Directions for this task
A bare number is all that is needed: how many lines below contain the string "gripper"?

--*--

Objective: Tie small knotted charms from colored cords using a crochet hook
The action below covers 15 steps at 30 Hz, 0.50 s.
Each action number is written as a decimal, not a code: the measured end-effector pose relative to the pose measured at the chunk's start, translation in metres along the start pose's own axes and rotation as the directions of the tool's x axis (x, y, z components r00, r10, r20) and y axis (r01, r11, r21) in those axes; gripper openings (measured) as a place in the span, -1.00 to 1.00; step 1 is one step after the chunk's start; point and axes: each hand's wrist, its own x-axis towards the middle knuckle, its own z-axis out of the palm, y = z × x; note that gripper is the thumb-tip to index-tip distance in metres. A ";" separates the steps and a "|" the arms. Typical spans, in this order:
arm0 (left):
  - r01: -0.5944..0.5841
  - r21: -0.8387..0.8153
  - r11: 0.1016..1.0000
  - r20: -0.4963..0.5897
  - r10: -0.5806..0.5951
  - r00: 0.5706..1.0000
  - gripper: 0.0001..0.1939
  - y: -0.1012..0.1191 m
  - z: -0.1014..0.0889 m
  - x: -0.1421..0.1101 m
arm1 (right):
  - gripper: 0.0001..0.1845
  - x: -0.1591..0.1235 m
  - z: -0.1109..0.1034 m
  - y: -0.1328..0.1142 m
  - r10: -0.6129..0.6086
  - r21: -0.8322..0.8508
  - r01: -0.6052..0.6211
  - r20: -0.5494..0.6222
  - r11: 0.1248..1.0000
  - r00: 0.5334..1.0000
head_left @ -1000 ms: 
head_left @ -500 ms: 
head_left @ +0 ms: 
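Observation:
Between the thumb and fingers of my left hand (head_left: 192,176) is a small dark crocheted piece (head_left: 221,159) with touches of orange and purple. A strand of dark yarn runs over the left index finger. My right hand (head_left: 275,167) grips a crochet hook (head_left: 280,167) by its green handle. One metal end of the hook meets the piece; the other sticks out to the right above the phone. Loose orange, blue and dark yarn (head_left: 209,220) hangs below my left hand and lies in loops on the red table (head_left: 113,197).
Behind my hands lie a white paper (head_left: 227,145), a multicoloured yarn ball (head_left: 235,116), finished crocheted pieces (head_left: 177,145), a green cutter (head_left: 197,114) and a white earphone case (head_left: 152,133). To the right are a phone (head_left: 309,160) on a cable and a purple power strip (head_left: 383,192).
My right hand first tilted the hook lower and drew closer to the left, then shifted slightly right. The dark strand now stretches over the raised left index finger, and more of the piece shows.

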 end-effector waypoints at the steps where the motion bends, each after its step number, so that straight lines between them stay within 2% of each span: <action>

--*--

Exercise answer
3